EBF comments on nationality:
Art. 5 RTS
We suggest the current text of Art. 5 becomes para. 1 and is amended as follows: “1. For the purposes of Article 22 (1), point (a)(iii), of Regulation (EU) 2024/1624 obliged entities shall obtain information on the nationality or, where applicable, the statelessness and refugee or subsidiary protection status of the customer, any natural person purporting to act on behalf of the customer, and the natural persons on whose behalf or for the benefit of whom a transaction or activity is being conducted”.
Proposed new para. 2: “Obliged entities shall request the persons referred to in para. 1 to declare any other nationalities they may hold.”
Art. 5 should state that the requirement is fulfilled where an OE relies on the customer’s self-declared information, rather than leaving this clarification solely to Recital 3. Additional nationalities should be collected only where there is a clear and justified reason, as their routine collection does not add value to the risk assessment. Where an individual has only one nationality, confirming such nationality should be sufficient which is supported by the wording of Art. 22(6) AMLR. Absent any conflicting information, no further verification steps should be necessary.

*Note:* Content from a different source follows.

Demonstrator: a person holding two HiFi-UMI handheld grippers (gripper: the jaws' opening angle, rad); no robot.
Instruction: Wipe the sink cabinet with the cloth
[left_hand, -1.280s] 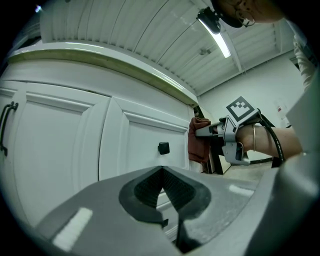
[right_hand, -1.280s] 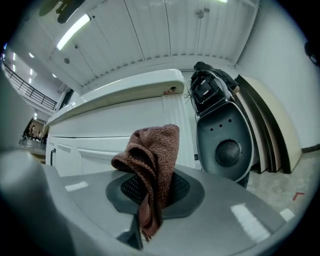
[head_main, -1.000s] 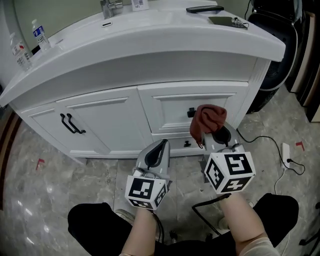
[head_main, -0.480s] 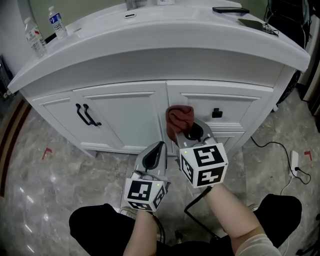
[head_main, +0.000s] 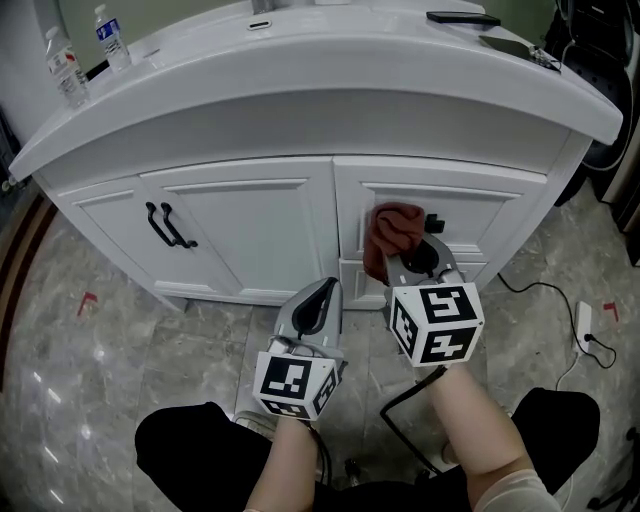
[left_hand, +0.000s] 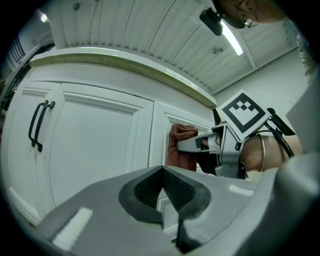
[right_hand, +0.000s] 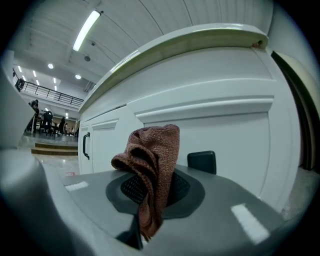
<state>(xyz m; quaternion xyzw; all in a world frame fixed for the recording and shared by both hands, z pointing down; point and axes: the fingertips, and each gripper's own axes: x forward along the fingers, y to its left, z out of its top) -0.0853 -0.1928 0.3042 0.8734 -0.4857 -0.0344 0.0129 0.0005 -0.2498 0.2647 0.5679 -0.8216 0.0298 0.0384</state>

On understanding ‘the purpose and intended nature of the business relationship‘:
For most natural persons with daily banking products, the purpose and intended nature should be inferable from the product itself without requiring extensive information gathering. In cases where there are no risk indicators and a client poses a non-high risk, requiring additional data does not add value to the risk assessment. Rather, it creates unnecessary friction in business relationships with well-intended clients, negatively impacting client experience and diverting resources from higher risk cases.
EBF is critical on article 26(2) RTS:
Article 26(2) specifies that additional information may consist of information on the client’s key clients, contracts, business partners and associates, including the UBO’s business partners or associates. Even for EDD, this is extensive and risks being interpreted as requiring OEs to perform due diligence on their client’s business relationships, which is beyond the scope of AML obligations. We propose to delete this requirement.
Other comments relate amongst others to place of birth, the definition of ‘complex’ structures, representatives, the obligation to collect detailed information on intermediary entities with which the bank has no business relationship, lack of differentiation between articles 11 and 12 and the collection of data on Senior Managing Officials (SMOs) when there is no ‘regular’ BO.